Para começar, isole e canule os vasos linfáticos mesentéricos do rato eutanasiado. Pressurize os vasos linfáticos na câmara de profusão e permita que eles se equilibrem e desenvolvam contrações espontâneas estáveis. Em seguida, incubar os vasos linfáticos com éster Fura-2-acetoximetílico e ácido plurônico por 30 minutos no escuro.
Após a incubação, esvazie todo o volume do banho com vácuo de pressão negativa e encha-o novamente com a solução salina fisiológica sem reagente e com temperatura compatível três vezes. Em seguida, incube os vasos linfáticos na escuridão por mais 15 minutos para remover qualquer indicador excessivo e permitir a desesterificação. Transfira a câmara para um microscópio fluorescente invertido com luz LED, objetiva de fluor 20XS, adaptador de autoenquadramento e câmera para captura de fluorescência de 15 hertz.
Conecte o microscópio a um computador equipado com software de imagem para registrar a fluorescência e realizar a detecção de bordas. Ative a fonte de luz LED e a interface do sistema fluorescente. Agora inicie o software IonWizard.
Na guia Arquivo, selecione a opção Novo. Em seguida, vá para a guia Coletar e selecione Experimento. Carregue o modelo experimental desejado e clique em OK. Clique no botão Iniciar localizado na parte inferior da tela para iniciar o experimento.
Em seguida, ajuste os traços na tela para exibir o diâmetro do vaso, numerador, sinal 340, denominador, sinal 380 e proporção em ordem decrescente. Para modificar a escala do eixo Y para uma melhor visualização do rastreamento, vá para Rastreamentos, verifique se a opção Limites automáticos está desmarcada e selecione Editar limites do usuário. Selecione o parâmetro a ser ajustado, insira os valores mínimo e máximo para o eixo e selecione OK para confirmar.
Usando o software de detecção de bordas, ajuste a iluminação para que a parede do vaso linfático apareça como linhas escuras. Selecione uma região de interesse ou ROI livre de gordura e detritos e certifique-se de não mover esse ROI. Defina o limite de forma que a borda da parede do vaso seja detectada durante todo o ciclo de contração.
Depois de ativar o tubo fotomultiplicador, usando iluminadores LED alternam comprimentos de onda de 340 e 380 nanômetros e exposições de 50 milissegundos para excitar o Fura-2. Capture os espectros de emissão em 510 nanômetros e 15 hertz em todo o campo de imagem. Para medir a relação sinal/fundo, primeiro obtenha a fluorescência 340 e 380 com o vaso linfático no centro do campo de visão.
Em seguida, mova o campo de visão para a borda da banheira sem nenhum recipiente para capturar o fundo. Em seguida, troque a solução de banho por uma solução salina fisiológica sem reagentes e com temperatura compatível para remover o excesso do indicador Fura-2. Registre o sinal fluorescente Fura-2 basal e as contrações espontâneas por cerca de 30 minutos.
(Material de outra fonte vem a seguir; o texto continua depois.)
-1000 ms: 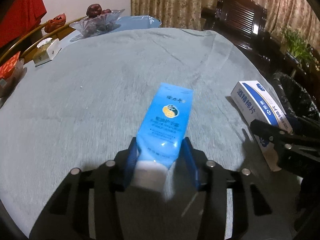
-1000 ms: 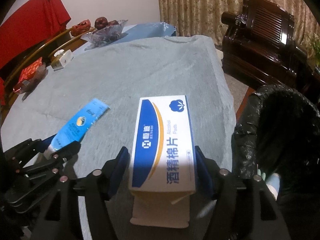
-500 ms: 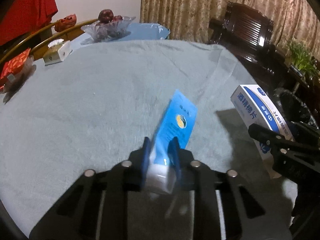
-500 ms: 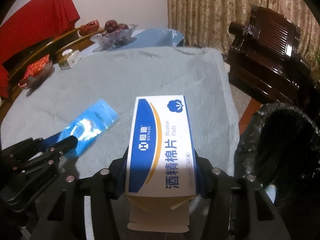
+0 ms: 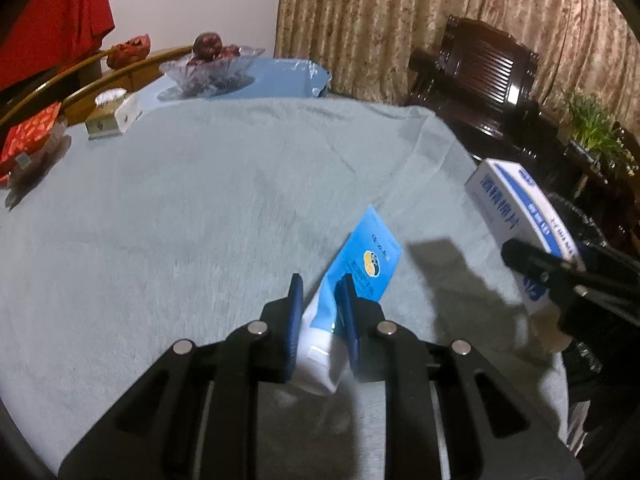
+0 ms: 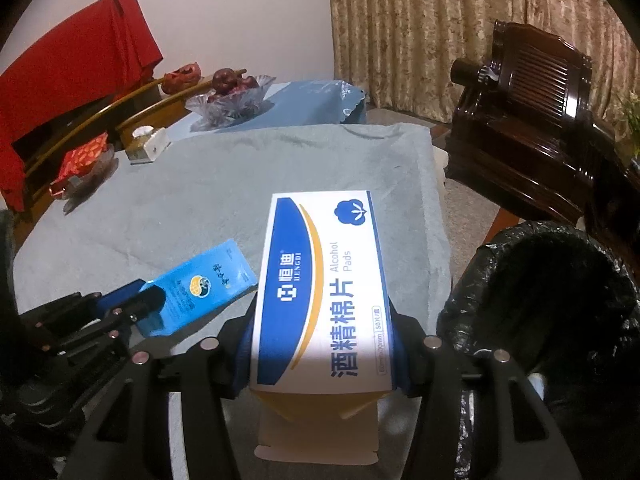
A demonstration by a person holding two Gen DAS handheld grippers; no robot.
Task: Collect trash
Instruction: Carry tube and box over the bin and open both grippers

Em seguida, registre a resposta de concentração cumulativa de nifedipina e obtenha medições de fundo para cada concentração de droga. No final de cada experimento, lave os vasos linfáticos com solução salina fisiológica sem cálcio e com temperatura compatível para obter o sinal fluorescente mínimo de Fura-2 e o diâmetro máximo dos vasos linfáticos na ausência de íons de cálcio. Troque a solução do banho por uma solução salina fisiológica de temperatura adequada contendo 10 íons de cálcio milimolares e ionomicina para obter o sinal fluorescente máximo de Fura-2 e o diâmetro mínimo dos vasos linfáticos em condições de saturação de íons de cálcio.
Os parâmetros, incluindo amplitude do pico de cálcio, cálcio basal e pico de cálcio, exibiram uma redução dependente da concentração com a adição incremental de nifedipina à câmara de perfusão. Concomitantemente, parâmetros contráteis, como contração, amplitude e fluxo calculado, também demonstraram uma diminuição gradual. Os gráficos de Manhattan mostraram as respostas individuais dos vasos linfáticos para medidas de ritmicicidade, incluindo intervalo, tempo de contração e tempo de relaxamento.